== TO DO ==
The answer should be an exact copy of the lines from the one with "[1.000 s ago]" through the end of the listing below, with no other lines.

== DATASET CONTENT ==
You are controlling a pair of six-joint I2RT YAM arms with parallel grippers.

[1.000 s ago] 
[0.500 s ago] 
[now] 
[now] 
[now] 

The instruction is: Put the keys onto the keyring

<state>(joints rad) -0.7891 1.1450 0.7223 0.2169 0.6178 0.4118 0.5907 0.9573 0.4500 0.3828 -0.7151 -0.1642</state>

== TASK RESULT ==
[1.000 s ago] 
[0.500 s ago] 
[now] 
[now] 
[now] 

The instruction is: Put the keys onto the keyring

<state>(joints rad) -0.7891 1.1450 0.7223 0.2169 0.6178 0.4118 0.5907 0.9573 0.4500 0.3828 -0.7151 -0.1642</state>

The output is finished and nothing more is needed.